Hoy quiero rendir homenaje a las personas buenas, a las personas sencillas, humildes y sin pretensiones que, algunos pocos, tenemos la suerte de conocer de cerca.
En un mundo lleno de pequeñas frustraciones, de mezquindades de baja intensidad y que se justifican por el miedo a no poder pagar la hipoteca, de pronto aparecen seres luminosos que brillan por su valentía y su libertad.
Personas triunfadoras con mayúsculas, que pasan por la vida sin hacer ruido, pero dejando una estela atronadora tras de sí. Personas que viven como quieren, sin dar ni pedir explicaciones, sin someterse a las expectativas absurdas de una sociedad muy pobre en creatividad y de miras muy limitadas. Una sociedad que necesita etiquetar, encasillar y que, atendiendo a mis palabras, concluiría que en este caso hablo de alguien que no se ajusta a según qué cánones tradicionales.

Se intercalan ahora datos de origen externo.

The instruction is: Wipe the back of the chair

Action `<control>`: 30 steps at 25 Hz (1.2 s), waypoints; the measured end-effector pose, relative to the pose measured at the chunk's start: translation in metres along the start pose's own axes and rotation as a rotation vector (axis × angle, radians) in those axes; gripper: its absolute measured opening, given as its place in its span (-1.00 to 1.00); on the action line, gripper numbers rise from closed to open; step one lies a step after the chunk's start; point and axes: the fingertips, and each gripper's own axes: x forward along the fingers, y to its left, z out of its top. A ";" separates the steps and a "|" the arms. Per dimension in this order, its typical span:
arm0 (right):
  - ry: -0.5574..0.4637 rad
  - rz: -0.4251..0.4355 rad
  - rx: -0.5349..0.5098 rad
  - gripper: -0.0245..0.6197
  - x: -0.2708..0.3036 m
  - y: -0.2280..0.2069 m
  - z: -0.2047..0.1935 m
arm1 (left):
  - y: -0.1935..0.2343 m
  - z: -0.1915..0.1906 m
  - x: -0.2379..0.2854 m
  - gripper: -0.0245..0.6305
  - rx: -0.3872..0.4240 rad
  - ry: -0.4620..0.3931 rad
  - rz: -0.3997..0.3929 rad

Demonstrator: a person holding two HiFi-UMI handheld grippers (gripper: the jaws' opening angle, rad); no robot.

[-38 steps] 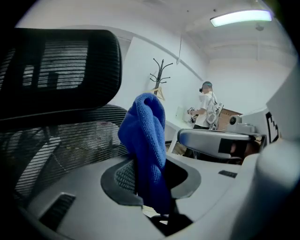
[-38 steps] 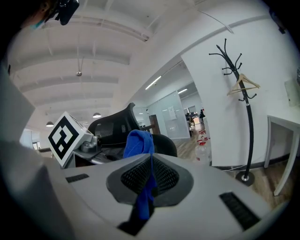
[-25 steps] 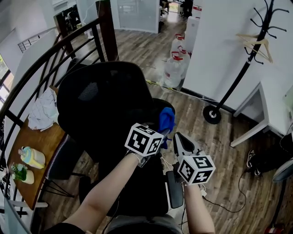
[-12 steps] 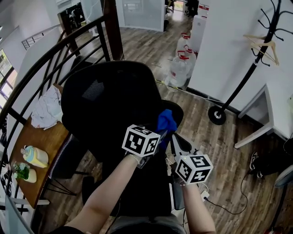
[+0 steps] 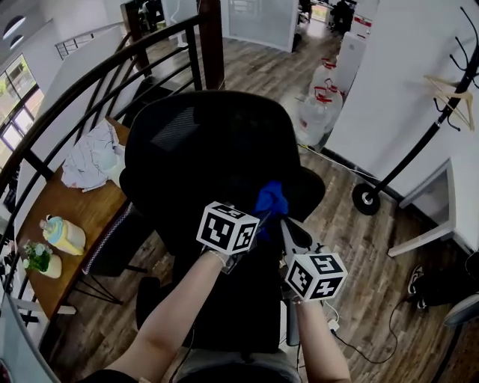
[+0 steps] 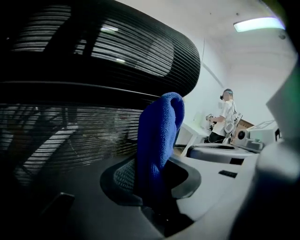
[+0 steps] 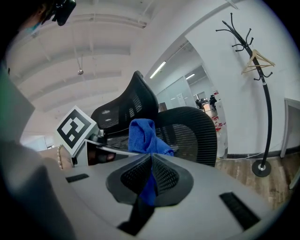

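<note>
At chair back [image 5: 202, 149], left tool [image 6: 152, 180] and right tool [image 7: 151, 171] both clamp blue cloth [image 5: 271, 200]; railing [image 5: 82, 86] close beyond

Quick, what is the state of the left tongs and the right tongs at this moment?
Left tongs: closed, holding the blue cloth.
Right tongs: closed, holding the same blue cloth.

Office, open-plan. Black mesh swivel chair [image 5: 209, 142] sits just ahead of my fingers [image 5: 294, 233]. Water-cooler jugs [image 5: 318, 112] and glass partitions [image 5: 262, 19] stand farther beyond them. Coat stand [image 5: 426, 135] and white desk [image 5: 441, 202] are off to their right. Wood-plank floor [image 5: 352, 247] underneath.
</note>
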 end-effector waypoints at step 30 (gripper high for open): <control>0.123 0.327 -0.109 -0.83 0.109 0.169 -0.029 | 0.160 -0.038 -0.161 -0.59 -0.221 -0.151 0.312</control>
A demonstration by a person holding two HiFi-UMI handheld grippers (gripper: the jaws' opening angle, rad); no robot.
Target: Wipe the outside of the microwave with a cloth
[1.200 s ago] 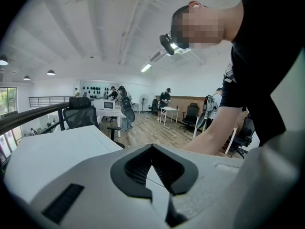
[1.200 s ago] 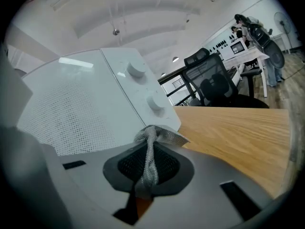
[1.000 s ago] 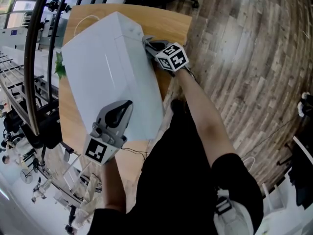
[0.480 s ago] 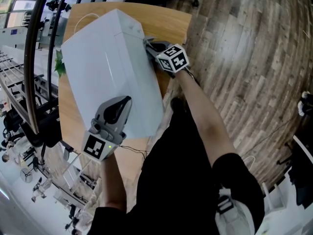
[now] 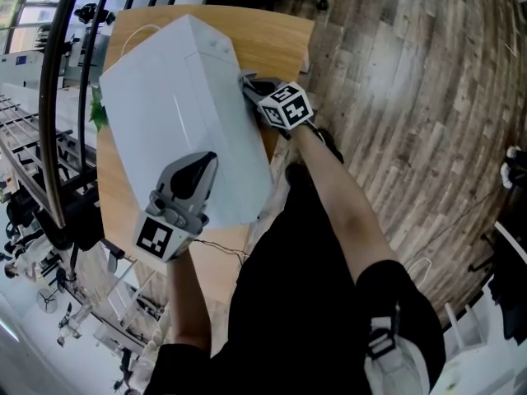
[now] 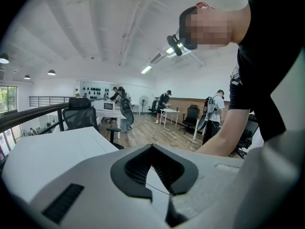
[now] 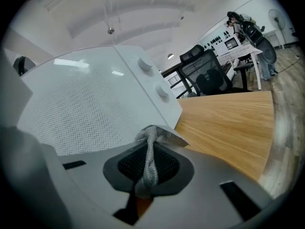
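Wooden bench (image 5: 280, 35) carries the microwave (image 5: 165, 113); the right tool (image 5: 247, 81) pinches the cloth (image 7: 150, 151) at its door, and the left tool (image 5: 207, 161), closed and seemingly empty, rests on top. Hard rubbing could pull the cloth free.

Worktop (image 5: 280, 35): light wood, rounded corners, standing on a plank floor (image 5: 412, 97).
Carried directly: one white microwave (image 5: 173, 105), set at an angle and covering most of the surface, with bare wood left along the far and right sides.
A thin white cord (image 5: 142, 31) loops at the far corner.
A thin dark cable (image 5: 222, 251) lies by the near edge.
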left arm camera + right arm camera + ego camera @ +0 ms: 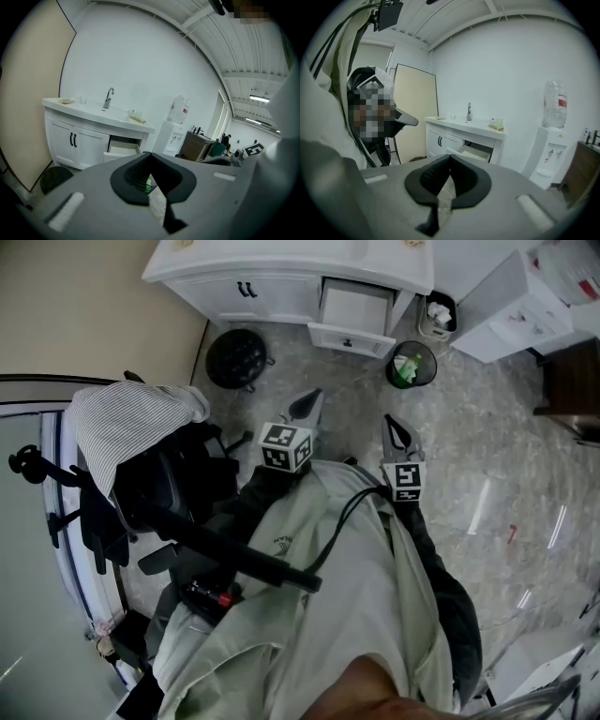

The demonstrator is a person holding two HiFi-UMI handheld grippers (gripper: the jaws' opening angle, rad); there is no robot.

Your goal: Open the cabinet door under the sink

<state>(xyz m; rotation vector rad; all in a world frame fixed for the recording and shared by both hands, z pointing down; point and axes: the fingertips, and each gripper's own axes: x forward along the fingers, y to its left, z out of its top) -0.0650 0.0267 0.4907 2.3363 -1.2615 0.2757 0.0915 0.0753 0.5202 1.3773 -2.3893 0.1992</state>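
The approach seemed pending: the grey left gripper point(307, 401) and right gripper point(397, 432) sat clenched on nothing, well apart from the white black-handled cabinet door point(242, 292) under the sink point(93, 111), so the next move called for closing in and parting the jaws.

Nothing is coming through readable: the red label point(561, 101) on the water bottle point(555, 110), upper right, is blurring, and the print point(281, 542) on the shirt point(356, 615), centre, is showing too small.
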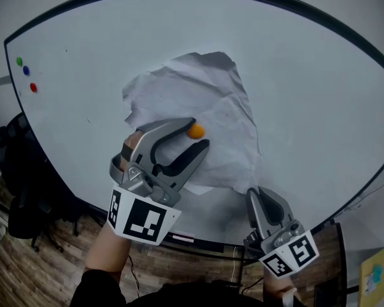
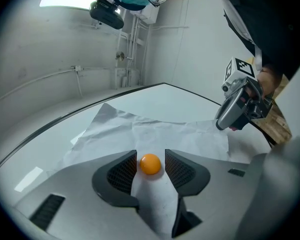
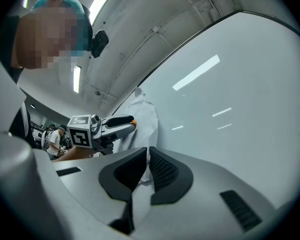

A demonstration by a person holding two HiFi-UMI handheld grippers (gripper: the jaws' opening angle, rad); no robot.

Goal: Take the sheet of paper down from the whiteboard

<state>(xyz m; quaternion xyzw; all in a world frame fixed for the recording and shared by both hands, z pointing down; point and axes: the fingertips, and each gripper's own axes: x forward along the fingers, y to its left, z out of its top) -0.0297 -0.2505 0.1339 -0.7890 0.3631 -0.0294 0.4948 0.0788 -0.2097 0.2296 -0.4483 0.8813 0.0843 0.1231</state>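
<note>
Most of the head view is taken up by the whiteboard point(image 1: 320, 94), with wood floor point(image 1: 45, 267) and a black chair point(image 1: 13, 165) below its left edge. Near the board's top left corner sit a green magnet point(image 1: 19, 61), a blue magnet point(image 1: 25, 71) and a red magnet point(image 1: 33, 87), close together and well apart from everything else. The paper point(image 1: 198, 88) lies flat against the middle of the board, crumpled and with ragged edges. An orange magnet point(image 1: 195, 131) rests on its lower half. The left gripper point(image 1: 199, 133) points at the board with its jaws spread, one on each side of the orange magnet. The left gripper view shows a thin gap between each pad and the magnet, so nothing is clamped. The right gripper point(image 1: 254, 192) is at the paper's lower right corner. Its jaws are drawn almost together, and the right gripper view shows a sliver of the paper's edge pinched between them. The two grippers are apart, and each shows in the other's view.
</note>
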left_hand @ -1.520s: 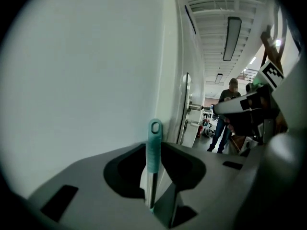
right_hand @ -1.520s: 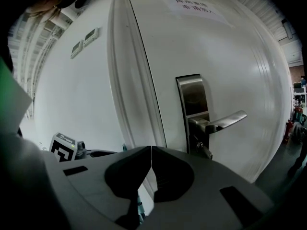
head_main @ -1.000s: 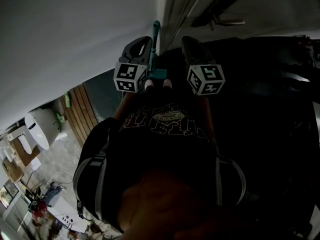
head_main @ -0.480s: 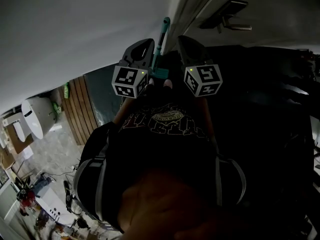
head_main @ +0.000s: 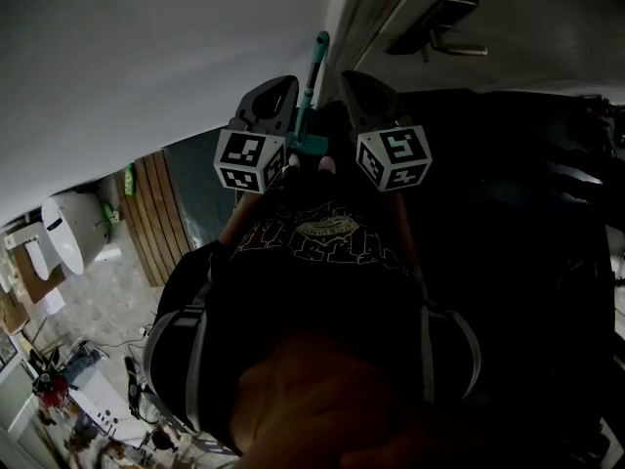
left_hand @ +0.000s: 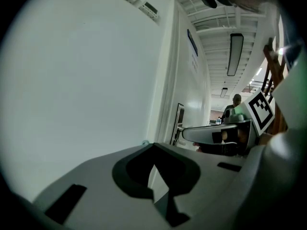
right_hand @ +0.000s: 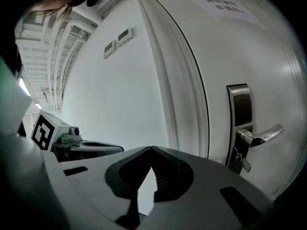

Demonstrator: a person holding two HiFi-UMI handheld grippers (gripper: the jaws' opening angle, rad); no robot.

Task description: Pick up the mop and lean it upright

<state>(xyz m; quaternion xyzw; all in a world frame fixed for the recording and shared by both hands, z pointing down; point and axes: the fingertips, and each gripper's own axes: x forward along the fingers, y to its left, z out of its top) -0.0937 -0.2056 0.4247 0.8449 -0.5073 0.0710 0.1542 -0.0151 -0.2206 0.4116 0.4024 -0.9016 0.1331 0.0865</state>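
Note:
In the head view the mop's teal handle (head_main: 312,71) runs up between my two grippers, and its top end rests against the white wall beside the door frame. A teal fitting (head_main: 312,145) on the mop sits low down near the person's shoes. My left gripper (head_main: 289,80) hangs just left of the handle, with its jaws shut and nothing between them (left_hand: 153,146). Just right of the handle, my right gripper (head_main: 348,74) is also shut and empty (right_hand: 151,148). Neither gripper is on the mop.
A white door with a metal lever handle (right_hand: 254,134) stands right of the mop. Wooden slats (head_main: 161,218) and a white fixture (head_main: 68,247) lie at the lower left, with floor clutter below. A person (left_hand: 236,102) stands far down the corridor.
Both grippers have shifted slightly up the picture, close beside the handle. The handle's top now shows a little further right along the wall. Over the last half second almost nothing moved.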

Error. Nada más lejos de la realidad.
Porque la persona de la que hablo en este momento ha sido un padre, hijo, hermano, esposo, amigo y ciudadano ejemplar. Y no sólo eso, sino también un hombre dotado de un increíble don para la música, una enorme inteligencia y una cultura y sabiduría producto de su curiosidad infinita.
Enrique Fernández Díaz, hermano de Roberto, falleció el pasado fin de semana de forma abrupta e inesperada, siendo aún demasiado joven y con mucho todavía por dar. Porque Enrique (Kiki, para sus seres queridos), ante todo, daba (y se daba). Daba paz. Daba alegría. Daba bondad. Daba ejemplo.
Ojalá pudiera encontrar la forma de mitigar el dolor por la pérdida que han sufrido todos los que le querían. No tengo forma humana de hacerlo. Excepto compartir con todos nuestros lectores una de sus composiciones musicales que habla por sí sola. Del genio musical pero, ante todo, del alma sensible y extraordinario ser humano que demostró ser durante toda su vida. Como dijo Bach, y él mismo repetía, no hay que llorar su muerte, pues él, su esencia, su espíritu, se han ido al lugar donde nació la música.